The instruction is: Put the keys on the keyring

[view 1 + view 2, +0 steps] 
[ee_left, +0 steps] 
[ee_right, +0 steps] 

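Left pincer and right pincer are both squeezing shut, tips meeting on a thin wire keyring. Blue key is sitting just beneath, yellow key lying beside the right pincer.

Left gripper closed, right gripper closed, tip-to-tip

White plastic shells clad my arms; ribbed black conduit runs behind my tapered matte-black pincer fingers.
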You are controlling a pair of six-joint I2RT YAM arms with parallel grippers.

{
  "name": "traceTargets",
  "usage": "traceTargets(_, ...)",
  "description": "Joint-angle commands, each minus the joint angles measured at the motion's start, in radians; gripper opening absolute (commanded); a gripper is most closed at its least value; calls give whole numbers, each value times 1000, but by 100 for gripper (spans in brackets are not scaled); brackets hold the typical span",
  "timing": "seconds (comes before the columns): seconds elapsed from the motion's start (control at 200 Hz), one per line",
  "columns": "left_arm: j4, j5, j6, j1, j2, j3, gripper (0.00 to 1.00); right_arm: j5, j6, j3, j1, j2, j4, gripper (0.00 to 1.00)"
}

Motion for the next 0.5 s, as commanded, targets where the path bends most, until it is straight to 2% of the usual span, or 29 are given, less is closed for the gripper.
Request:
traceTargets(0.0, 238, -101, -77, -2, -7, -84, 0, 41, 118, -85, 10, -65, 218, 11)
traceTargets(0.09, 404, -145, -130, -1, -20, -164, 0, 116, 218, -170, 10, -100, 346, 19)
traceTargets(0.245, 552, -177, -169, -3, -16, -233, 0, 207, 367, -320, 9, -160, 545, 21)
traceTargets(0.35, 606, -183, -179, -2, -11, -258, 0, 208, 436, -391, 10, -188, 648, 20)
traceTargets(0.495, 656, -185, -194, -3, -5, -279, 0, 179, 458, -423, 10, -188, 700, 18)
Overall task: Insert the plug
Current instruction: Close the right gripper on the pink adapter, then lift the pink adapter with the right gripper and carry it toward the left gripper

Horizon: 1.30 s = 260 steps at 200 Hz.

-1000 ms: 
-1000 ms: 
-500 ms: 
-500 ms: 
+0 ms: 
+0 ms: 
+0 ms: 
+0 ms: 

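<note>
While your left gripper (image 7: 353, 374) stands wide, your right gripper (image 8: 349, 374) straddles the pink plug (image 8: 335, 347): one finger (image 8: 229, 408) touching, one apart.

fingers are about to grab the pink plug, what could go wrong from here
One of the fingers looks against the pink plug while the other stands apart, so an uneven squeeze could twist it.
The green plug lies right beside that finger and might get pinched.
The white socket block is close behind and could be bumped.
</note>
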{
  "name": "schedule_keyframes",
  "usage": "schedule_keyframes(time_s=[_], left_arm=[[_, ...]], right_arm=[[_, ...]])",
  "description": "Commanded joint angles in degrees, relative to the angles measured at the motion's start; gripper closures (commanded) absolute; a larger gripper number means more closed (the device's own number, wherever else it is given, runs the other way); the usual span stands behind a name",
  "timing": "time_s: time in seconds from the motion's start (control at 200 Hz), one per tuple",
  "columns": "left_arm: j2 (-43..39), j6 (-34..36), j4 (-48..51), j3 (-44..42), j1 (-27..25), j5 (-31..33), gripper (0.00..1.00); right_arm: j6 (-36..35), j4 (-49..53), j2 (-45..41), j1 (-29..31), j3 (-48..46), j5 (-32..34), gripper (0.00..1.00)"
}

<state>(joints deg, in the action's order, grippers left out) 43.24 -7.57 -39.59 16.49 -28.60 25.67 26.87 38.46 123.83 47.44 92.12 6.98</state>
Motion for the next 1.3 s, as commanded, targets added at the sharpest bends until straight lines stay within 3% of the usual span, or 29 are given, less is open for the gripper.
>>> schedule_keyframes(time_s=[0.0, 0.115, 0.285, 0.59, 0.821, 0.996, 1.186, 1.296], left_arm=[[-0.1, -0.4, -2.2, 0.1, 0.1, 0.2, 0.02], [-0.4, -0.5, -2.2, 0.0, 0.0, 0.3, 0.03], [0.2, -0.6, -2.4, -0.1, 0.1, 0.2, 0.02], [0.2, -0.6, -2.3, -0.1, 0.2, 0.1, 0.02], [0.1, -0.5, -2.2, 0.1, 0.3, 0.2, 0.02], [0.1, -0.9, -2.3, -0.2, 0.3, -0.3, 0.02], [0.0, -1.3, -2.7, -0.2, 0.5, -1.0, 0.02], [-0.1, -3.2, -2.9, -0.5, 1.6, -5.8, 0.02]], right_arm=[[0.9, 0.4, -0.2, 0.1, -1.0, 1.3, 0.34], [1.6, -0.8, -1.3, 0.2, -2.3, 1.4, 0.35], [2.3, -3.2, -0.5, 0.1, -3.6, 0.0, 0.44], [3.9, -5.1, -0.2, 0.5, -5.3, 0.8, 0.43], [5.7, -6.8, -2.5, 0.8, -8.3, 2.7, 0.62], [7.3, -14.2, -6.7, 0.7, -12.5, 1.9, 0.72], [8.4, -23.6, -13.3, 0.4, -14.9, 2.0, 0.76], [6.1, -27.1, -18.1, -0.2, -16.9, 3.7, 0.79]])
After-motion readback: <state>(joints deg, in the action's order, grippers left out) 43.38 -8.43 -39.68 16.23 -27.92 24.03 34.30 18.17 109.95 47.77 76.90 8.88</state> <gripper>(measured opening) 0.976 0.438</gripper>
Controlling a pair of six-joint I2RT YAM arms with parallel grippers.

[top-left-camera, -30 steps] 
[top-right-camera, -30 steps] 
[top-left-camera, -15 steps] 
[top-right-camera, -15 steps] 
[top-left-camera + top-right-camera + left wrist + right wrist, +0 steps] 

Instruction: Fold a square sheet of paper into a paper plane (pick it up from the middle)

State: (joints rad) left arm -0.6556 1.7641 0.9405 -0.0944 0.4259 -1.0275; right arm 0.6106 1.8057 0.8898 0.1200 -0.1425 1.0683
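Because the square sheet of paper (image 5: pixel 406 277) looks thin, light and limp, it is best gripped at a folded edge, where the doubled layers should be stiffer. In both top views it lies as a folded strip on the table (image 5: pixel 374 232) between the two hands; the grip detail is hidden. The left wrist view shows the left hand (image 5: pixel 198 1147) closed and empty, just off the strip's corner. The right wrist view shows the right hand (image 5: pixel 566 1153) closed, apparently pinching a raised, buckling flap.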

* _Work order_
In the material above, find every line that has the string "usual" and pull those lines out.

* _Response area_
Motion for the next 0.5 s, as commanded, targets where the path bends most, until it is straight to 2% of the usual span, or 29 are given, less is closed for the gripper.
  "description": "Commanded joint angles in degrees, relative to the angles measured at the motion's start; gripper closures (commanded) absolute; a larger gripper number means more closed (the device's own number, wherever else it is given, runs the other way); the usual span stands behind a name",
Motion for the next 1.3 s, as commanded, targets added at the sharpest bends until straight lines stay within 3% of the usual span, or 29 are given, less is open for the gripper.

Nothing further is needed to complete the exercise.